Di tengah dilema ini, seseorang pada satu kondisi tertentu dihadapkan pada situasi sulit yang harus memilih. Pilihan itu akhirnya diambil dengan berat hati, dan kadang perasaan bersalah.
Lalu bagaimana sebenarnya dalam pandangan Islam? Sebenarnya amanah untuk memperlakukan ibu/orang tua dan istri dapat diamalkan sekaligus tanpa mengabaikan salah satunya. Kedua dalil ini tidak perlu dipertentangkan. Ini yang disebut tariqhatul jam‘i.
Imam An-Nawawi pernah diminta fatwanya perihal seseorang yang memiliki istri dan ibu. Apakah ia boleh mengutamakan istri daripada ibunya?
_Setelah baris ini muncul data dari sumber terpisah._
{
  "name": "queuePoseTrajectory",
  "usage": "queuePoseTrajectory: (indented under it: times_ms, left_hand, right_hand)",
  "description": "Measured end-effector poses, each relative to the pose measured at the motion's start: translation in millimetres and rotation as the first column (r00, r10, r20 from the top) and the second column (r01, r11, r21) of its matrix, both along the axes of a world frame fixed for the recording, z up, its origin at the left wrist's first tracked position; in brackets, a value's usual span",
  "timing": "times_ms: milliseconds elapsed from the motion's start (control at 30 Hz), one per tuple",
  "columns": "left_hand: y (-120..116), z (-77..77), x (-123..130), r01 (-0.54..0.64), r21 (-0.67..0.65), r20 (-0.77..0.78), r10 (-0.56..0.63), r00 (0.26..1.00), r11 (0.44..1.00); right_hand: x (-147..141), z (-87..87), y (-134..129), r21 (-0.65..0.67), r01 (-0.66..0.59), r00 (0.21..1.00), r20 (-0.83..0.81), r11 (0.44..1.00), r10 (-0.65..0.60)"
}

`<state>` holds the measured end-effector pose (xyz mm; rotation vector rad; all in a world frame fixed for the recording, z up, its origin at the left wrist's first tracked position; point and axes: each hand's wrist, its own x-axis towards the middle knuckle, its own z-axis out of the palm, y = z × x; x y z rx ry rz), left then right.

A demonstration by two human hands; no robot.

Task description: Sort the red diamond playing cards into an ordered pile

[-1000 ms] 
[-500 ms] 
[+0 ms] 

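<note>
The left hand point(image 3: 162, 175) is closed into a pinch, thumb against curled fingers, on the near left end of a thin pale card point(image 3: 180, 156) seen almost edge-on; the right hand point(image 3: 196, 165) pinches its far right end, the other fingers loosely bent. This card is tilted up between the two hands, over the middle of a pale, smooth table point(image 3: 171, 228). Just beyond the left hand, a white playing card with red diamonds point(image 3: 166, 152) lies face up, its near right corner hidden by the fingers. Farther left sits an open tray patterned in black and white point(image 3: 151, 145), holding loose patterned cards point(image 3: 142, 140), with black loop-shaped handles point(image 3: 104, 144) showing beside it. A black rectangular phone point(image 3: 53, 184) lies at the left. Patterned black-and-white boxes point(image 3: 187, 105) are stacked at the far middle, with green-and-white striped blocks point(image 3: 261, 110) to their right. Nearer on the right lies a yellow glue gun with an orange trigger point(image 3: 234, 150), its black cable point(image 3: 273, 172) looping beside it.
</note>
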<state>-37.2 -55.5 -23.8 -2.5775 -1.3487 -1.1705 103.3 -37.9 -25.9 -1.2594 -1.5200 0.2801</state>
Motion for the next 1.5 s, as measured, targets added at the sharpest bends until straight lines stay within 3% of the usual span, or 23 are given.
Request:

Menurut Imam An-Nawawi, seseorang tidak berdosa ketika mengutamakan istri daripada ibunya sejauh ia memenuhi kewajiban nafkah bila nafkah ibunya berada di dalam tanggung jawabnya. Tetapi jika harus memilih, ia dapat mengutamakan nafkah istrinya dengan tetap menjaga perasaan ibunya.
لا يأثم بذلك إذا قام بكفاية الأم إن كانت ممن يلزمه كفايتها بالمعروف، لكن الأفضل أن يستطيب قلب الأم وأن يفضلها، وإن كان لا بد من ترجيح الزوجة فينبغي أن يخفيه عن الأم
Artinya, “Seseorang tidak berdosa dengan tindakan itu ketika ia mencukupi (nafkah) ibunya jika ibunya adalah salah seorang yang wajib dinafkahi dengan baik. Tetapi yang utama adalah membahagiakan (menjaga perasaan) dan mengutamakan ibunya. Jika memang harus mengutamakan nafkah istri daripada ibu, maka seseorang suami harus menyembunyikan tindakan tersebut dari ibunya.” (Al-Imam An-Nawawi, Fatawal Imamin Nawawi, [Beirut, Darul Kutub Al-Ilmiyyah: 2018/1439], halaman 150).